Your objective: Work through the entries below and report how many lines include "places". The number alone is the answer.

Dataset records:
§ §

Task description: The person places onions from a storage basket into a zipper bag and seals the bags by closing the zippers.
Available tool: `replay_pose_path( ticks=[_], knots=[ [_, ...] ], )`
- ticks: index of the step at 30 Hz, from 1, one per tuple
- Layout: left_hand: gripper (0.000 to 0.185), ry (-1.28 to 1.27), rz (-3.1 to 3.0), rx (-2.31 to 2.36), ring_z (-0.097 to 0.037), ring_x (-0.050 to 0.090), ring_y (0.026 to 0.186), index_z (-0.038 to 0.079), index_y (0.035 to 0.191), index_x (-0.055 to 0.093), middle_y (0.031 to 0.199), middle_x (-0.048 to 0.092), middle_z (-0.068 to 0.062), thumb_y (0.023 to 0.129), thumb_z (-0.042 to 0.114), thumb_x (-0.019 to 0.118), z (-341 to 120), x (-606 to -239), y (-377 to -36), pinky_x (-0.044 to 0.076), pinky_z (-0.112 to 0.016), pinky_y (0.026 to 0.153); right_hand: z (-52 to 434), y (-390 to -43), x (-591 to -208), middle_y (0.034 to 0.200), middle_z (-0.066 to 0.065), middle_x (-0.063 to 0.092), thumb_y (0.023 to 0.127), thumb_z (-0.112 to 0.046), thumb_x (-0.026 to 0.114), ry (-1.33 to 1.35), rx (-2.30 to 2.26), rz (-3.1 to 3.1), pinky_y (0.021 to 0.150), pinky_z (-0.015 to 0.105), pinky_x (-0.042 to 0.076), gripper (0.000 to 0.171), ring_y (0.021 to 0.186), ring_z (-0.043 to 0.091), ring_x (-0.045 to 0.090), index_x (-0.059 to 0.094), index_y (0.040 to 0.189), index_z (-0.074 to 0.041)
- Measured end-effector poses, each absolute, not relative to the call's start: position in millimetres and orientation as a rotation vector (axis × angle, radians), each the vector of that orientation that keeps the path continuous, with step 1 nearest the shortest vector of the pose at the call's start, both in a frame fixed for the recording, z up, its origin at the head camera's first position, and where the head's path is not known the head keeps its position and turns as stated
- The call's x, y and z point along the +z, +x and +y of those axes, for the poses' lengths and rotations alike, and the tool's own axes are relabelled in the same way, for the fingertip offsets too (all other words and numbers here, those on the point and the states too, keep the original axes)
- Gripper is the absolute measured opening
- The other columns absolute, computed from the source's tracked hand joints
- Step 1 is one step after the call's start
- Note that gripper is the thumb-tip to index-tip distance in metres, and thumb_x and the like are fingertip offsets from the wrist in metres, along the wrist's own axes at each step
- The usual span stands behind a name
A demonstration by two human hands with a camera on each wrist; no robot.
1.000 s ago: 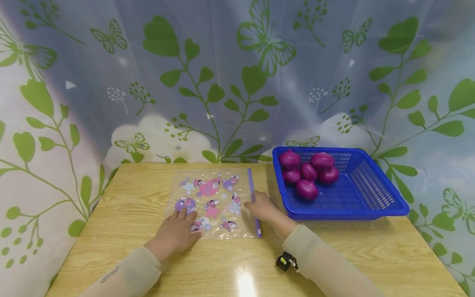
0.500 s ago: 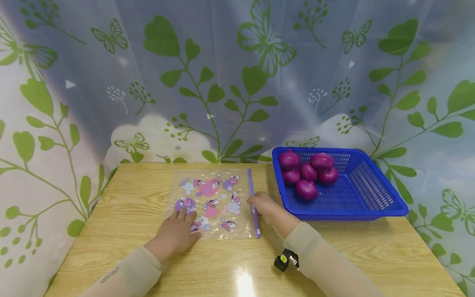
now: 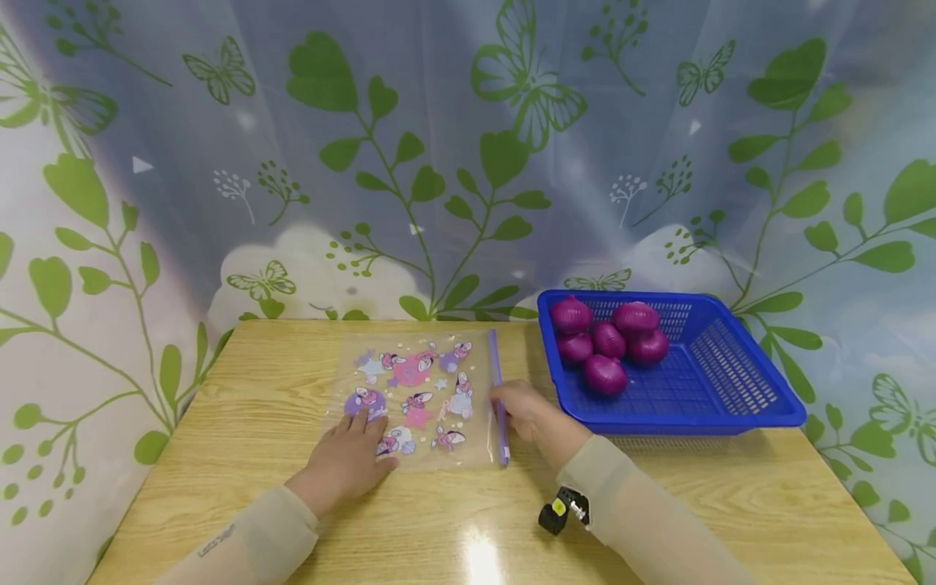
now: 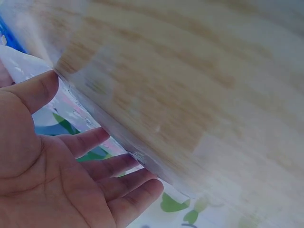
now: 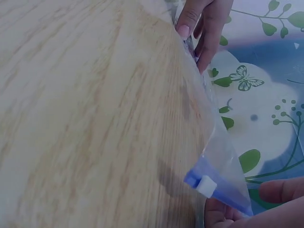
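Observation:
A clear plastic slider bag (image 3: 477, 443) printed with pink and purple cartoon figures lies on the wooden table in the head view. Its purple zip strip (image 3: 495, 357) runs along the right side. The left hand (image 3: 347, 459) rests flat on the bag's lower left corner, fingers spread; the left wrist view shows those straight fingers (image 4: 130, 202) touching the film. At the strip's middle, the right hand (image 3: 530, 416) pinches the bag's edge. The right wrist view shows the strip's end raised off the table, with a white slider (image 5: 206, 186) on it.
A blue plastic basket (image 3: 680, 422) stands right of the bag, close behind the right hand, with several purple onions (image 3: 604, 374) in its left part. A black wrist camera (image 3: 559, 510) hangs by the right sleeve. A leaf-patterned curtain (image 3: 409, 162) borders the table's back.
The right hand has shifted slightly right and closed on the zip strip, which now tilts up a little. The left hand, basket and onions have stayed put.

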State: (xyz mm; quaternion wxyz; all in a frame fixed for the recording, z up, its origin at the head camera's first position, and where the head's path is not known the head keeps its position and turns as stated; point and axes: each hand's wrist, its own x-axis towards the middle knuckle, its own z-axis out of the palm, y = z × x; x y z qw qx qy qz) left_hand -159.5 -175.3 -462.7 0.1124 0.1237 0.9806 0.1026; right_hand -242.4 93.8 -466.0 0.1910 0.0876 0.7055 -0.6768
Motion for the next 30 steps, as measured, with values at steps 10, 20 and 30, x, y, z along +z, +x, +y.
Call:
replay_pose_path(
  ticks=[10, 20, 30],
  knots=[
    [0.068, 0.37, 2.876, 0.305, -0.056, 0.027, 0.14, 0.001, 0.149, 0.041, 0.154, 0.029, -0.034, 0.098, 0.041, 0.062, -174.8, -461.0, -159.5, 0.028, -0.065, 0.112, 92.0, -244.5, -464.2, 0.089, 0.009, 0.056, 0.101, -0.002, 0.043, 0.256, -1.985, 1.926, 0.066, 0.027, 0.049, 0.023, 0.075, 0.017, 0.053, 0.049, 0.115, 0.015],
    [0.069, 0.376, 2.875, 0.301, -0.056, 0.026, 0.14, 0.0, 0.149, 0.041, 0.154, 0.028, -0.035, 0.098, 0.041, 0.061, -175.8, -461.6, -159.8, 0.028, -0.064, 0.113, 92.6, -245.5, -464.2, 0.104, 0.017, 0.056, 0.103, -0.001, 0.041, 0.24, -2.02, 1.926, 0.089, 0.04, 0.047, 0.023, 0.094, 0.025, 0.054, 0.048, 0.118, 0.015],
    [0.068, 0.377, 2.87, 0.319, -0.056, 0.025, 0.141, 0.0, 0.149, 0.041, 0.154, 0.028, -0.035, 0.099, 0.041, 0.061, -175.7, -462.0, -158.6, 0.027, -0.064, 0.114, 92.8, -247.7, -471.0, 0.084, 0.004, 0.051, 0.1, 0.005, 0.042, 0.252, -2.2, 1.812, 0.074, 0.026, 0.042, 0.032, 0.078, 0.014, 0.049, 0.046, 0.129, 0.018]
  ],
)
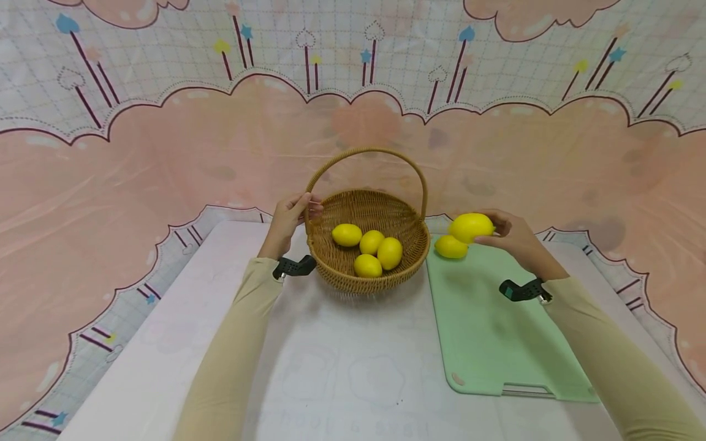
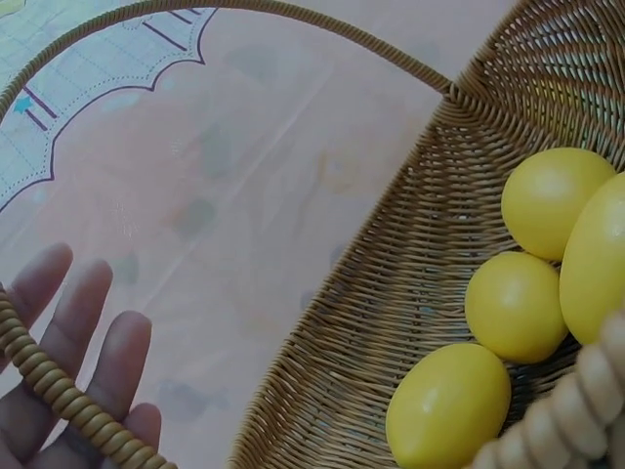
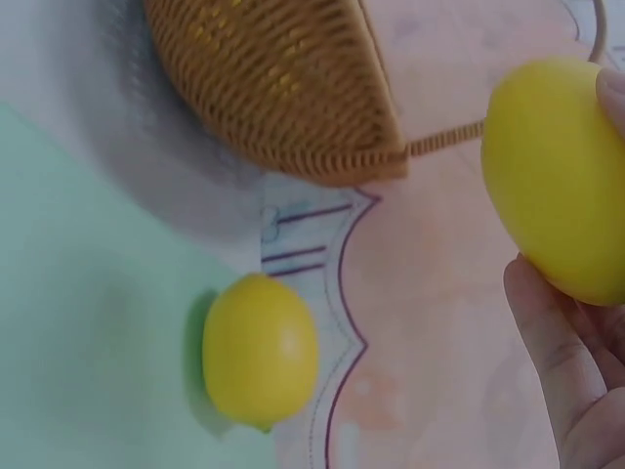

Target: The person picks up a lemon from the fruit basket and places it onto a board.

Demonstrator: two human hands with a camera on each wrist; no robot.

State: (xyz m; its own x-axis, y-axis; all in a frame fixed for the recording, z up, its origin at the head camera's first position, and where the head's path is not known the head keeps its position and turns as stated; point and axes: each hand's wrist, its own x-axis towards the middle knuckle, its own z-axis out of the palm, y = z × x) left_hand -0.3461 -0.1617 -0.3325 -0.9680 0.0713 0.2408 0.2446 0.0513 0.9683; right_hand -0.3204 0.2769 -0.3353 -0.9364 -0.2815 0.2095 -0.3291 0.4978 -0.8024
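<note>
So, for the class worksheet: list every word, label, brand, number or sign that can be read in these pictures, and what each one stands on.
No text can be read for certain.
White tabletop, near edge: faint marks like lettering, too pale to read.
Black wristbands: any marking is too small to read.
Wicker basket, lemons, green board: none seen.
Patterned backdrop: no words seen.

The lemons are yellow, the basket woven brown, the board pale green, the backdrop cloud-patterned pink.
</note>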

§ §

Result: 2